| Exercise objective |
Beginning with the opening line, set down each line of the material below exactly, stopping once the line with "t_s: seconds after" is done.

| Records provided |
☆ ☆ ☆ ☆ ☆

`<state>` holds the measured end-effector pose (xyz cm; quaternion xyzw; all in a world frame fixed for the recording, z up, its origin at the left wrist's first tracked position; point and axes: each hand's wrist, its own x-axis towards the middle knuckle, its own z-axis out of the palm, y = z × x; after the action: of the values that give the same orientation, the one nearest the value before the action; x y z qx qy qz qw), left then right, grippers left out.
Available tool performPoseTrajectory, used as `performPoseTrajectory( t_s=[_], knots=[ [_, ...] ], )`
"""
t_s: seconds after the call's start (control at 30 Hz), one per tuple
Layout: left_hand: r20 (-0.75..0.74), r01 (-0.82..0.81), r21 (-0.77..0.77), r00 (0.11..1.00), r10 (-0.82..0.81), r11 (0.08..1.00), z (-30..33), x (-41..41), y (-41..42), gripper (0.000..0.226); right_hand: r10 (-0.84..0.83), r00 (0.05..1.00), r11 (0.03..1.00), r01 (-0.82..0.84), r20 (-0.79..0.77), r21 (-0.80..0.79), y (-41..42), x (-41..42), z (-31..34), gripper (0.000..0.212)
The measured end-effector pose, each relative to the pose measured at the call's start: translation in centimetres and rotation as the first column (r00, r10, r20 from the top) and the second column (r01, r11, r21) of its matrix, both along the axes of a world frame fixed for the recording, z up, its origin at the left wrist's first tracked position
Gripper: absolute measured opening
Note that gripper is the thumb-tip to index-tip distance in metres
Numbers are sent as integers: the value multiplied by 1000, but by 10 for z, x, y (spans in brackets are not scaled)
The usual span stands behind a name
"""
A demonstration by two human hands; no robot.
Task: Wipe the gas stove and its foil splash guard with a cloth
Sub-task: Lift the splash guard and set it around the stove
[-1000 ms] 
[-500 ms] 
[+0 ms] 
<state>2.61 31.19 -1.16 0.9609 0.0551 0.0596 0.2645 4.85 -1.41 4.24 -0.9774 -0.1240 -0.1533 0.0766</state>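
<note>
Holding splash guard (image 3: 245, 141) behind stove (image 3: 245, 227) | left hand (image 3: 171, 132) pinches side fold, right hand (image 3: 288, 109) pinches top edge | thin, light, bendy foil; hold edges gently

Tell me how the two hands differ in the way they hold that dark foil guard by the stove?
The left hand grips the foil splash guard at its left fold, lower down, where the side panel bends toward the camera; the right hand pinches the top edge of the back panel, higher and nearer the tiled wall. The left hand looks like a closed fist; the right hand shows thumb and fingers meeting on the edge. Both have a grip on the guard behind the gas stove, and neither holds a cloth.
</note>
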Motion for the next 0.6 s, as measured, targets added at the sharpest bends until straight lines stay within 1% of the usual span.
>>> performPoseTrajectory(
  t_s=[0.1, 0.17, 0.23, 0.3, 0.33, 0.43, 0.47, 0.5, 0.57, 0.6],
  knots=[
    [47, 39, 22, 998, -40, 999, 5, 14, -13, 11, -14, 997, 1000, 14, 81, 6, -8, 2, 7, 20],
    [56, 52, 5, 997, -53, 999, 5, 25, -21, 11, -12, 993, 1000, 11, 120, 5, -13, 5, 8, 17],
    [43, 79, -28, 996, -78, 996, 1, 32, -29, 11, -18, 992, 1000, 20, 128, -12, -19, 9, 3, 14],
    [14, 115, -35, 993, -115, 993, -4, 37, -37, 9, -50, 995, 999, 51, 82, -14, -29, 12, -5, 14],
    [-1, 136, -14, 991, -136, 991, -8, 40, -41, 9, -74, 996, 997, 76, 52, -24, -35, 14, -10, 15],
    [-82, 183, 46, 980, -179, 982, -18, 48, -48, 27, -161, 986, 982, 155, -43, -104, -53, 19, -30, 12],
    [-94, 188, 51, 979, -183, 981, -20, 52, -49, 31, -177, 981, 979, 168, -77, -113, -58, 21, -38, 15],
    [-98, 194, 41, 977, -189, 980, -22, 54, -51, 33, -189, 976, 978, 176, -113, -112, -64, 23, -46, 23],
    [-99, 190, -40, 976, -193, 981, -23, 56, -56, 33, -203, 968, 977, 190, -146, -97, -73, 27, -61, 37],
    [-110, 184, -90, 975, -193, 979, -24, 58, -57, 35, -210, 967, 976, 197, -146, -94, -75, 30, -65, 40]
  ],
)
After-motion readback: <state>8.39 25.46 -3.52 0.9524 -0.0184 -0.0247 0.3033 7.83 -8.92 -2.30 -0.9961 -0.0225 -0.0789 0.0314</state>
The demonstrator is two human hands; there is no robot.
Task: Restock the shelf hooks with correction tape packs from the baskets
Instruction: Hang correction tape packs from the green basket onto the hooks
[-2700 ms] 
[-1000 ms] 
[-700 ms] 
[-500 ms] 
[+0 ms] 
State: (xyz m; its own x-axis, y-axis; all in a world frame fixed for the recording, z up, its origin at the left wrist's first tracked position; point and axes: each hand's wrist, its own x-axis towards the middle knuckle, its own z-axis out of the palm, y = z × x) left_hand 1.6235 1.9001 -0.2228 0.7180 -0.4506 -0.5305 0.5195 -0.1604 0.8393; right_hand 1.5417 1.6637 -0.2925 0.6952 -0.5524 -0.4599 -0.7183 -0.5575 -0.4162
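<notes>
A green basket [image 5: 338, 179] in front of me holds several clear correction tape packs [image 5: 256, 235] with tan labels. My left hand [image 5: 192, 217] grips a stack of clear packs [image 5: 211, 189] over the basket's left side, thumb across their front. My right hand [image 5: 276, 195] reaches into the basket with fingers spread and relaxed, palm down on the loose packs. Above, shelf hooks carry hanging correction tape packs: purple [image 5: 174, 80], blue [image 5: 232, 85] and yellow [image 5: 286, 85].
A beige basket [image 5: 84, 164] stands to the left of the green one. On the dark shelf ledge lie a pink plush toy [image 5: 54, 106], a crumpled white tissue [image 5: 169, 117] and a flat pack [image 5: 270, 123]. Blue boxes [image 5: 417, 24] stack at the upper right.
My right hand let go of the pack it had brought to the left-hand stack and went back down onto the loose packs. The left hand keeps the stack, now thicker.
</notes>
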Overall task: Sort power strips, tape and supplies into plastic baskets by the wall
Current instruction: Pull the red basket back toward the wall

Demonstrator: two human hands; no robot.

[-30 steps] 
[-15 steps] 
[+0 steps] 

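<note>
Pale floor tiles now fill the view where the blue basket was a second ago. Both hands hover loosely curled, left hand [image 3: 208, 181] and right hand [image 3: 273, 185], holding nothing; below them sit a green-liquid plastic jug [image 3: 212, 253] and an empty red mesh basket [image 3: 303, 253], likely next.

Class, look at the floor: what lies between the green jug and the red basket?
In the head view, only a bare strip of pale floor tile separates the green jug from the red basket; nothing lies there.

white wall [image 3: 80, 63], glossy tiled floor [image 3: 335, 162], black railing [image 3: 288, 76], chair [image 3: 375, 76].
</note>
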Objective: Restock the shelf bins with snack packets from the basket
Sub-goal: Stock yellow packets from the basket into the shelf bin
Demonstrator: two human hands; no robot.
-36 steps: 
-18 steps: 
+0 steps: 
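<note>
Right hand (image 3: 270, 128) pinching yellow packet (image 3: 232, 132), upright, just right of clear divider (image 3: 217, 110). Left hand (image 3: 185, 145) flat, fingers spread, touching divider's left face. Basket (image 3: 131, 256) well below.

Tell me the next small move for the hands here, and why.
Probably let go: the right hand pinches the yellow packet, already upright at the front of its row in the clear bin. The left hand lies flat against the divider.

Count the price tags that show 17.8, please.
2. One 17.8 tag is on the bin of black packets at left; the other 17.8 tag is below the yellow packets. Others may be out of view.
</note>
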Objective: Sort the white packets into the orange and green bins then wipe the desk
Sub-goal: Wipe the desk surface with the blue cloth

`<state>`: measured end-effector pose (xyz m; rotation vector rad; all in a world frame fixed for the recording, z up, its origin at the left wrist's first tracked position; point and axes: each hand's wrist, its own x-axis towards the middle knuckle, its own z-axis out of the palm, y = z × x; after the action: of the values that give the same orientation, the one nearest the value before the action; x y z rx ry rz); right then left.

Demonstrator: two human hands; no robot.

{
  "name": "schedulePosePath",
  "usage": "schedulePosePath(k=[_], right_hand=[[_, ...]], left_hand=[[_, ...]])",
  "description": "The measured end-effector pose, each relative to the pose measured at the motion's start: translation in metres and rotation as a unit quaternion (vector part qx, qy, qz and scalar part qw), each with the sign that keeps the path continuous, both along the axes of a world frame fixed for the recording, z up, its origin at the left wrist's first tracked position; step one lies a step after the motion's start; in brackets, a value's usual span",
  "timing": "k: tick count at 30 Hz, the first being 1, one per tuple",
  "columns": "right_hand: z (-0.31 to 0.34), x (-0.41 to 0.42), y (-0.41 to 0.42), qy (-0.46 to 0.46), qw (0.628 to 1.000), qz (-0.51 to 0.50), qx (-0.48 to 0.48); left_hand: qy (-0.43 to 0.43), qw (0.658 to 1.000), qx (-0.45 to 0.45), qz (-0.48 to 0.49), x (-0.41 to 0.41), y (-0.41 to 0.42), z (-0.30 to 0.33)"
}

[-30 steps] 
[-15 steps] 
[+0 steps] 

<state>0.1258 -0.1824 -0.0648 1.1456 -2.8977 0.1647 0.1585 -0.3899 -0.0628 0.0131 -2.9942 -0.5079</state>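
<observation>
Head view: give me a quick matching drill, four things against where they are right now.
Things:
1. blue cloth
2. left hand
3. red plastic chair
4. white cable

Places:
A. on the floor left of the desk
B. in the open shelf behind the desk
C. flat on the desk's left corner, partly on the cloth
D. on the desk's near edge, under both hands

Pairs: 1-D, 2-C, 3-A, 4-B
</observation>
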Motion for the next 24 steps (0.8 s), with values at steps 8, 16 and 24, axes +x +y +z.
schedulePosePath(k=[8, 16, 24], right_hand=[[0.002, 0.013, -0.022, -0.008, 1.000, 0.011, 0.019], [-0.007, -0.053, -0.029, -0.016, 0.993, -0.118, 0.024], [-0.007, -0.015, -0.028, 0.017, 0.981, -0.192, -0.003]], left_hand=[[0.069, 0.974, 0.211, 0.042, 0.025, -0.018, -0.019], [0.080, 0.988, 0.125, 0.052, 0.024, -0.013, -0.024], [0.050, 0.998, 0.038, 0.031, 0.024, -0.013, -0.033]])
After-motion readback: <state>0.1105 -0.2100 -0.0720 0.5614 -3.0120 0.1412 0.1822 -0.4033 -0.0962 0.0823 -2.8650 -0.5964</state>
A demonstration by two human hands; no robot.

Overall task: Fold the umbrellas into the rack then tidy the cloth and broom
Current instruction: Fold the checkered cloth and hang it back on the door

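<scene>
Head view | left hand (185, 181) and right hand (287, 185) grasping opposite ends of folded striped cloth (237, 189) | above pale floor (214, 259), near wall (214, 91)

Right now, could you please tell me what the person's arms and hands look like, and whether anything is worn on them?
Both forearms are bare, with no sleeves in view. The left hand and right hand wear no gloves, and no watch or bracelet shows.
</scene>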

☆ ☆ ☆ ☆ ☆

| Answer space |
`<state>` holds the measured end-effector pose (xyz cm; quaternion xyzw; all in a world frame fixed for the recording, z up, its origin at the left wrist's first tracked position; point and axes: each hand's wrist, its own x-axis towards the middle knuckle, its own z-axis out of the palm, y = z × x; after the action: of the values that give the same orientation, the one nearest the value before the action; x y z qx qy qz qw), left then right, grippers left out.
Available tool performPoseTrajectory, used as `performPoseTrajectory( t_s=[_], knots=[ [_, ...] ], )`
"""
t_s: seconds after the call's start (control at 30 Hz), one per tuple

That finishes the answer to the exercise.